Work to complete >>
Copy every line of the listing that holds the string "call".
>>
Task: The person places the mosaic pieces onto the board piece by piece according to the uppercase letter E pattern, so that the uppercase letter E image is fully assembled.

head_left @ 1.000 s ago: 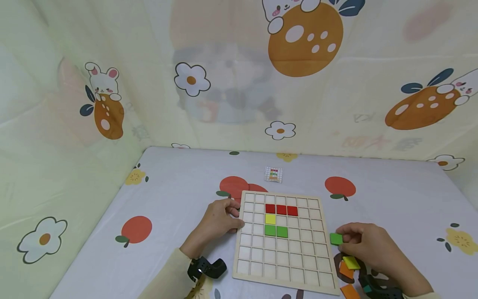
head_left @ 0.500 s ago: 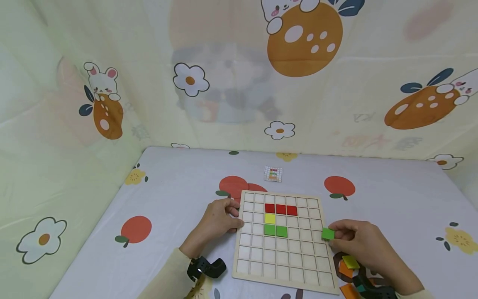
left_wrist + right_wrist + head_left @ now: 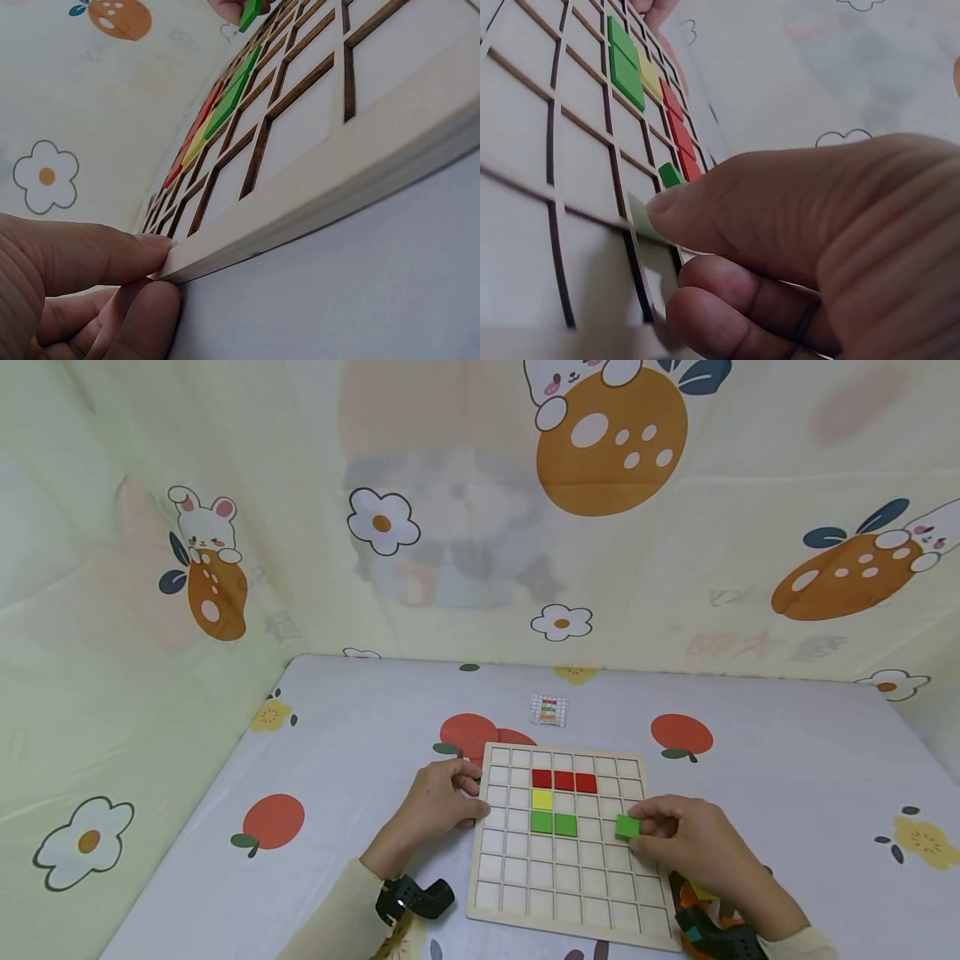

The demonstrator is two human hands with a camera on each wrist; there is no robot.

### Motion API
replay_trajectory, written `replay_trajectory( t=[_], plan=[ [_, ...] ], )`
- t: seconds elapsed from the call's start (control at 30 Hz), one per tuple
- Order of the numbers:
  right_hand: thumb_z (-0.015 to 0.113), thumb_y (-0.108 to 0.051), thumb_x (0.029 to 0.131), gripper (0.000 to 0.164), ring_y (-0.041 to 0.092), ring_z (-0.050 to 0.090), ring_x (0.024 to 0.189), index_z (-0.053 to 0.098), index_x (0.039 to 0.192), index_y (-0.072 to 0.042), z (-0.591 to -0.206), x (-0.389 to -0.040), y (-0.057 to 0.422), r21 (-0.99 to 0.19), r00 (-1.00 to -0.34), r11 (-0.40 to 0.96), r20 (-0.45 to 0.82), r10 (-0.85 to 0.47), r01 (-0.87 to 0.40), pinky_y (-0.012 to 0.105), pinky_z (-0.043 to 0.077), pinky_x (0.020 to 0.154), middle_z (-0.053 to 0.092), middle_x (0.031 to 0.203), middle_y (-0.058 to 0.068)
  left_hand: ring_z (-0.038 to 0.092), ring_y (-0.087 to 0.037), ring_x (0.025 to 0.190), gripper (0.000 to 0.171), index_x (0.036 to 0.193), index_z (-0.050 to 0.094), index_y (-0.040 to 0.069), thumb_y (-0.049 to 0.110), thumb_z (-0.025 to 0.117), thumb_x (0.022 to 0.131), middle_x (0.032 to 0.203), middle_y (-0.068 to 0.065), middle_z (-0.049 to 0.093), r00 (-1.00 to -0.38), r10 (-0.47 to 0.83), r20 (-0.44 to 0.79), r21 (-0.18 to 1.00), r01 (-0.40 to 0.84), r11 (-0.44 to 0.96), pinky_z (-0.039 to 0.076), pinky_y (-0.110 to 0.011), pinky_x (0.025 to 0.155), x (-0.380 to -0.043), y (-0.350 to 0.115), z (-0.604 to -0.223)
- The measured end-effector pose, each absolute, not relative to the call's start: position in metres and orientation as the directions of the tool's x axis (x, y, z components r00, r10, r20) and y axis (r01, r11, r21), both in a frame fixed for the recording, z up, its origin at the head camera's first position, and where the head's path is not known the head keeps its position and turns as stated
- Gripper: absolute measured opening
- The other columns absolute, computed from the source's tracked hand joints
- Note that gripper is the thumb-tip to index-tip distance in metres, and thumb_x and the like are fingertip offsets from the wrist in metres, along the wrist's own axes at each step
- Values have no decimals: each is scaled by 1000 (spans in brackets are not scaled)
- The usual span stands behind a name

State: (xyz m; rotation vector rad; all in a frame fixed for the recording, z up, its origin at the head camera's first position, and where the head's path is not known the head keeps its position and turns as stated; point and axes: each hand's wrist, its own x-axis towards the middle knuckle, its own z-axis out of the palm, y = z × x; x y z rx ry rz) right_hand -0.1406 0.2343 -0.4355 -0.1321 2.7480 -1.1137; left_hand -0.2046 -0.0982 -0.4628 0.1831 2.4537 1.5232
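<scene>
A wooden grid board (image 3: pixel 567 906) lies on the table with square tiles set in some of its cells. Three red tiles (image 3: pixel 564 780) form a row, a yellow tile (image 3: pixel 542 799) sits below the leftmost one, and two green tiles (image 3: pixel 553 822) lie side by side under that. My right hand (image 3: pixel 693 843) pinches another green tile (image 3: pixel 627 827) over the right part of the board. In the right wrist view the thumb (image 3: pixel 697 202) covers most of this held tile. With thumb and fingers, my left hand (image 3: pixel 431 806) grips the board's left edge.
Beyond the board lies a small pattern card (image 3: pixel 549 710) with a coloured grid. Loose orange and yellow tiles (image 3: pixel 702 893) lie right of the board, partly hidden by my right wrist. A printed curtain (image 3: pixel 465 527) hangs behind the table.
My right hand has carried the green tile leftward from beside the board to over its right-hand cells. The left hand and the board have stayed in place.
</scene>
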Motion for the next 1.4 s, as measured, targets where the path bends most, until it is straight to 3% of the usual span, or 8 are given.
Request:
replay_trajectory(
  t=[0.4,0.7,1.4],
  plan=[
    [85,-9,82,28,17,59,78,77,108,-5,-436,-147,212,-709,-981,705,-133,-144,-7,23,52,65,66,84,-1,63,-15,67,39,117,67,-3,-2,83,81,89,-7,63,-961,226,-157,891,-39,453,61,-28,60,-205,-98,-462],
    [85,-10,81,27,14,57,77,77,107,-5,-440,-150,204,-711,-976,698,-79,-201,-87,23,48,64,64,82,-3,63,-15,67,39,117,68,-2,-1,83,82,89,-6,63,-962,227,-150,888,-30,459,61,-28,60,-205,-98,-462],
    [83,-6,80,25,15,53,74,77,104,-7,-441,-149,194,-706,-976,704,-89,-197,-77,24,44,62,61,82,-2,63,-14,66,39,118,67,-2,-2,83,81,89,-6,64,-961,231,-155,890,-35,455,61,-28,60,-205,-98,-463]
  ],
)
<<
Exercise output >>
- t: seconds elapsed from the call's start (control at 30 Hz), one per tuple
- The measured end-effector pose, each absolute, not relative to the call's start: position in metres and orientation as the directions of the tool's x axis (x, y, z components r00, r10, r20) and y axis (r01, r11, r21), both in a frame fixed for the recording, z up, its origin at the head camera's first position, and where the head's path is not known the head keeps its position and turns as stated

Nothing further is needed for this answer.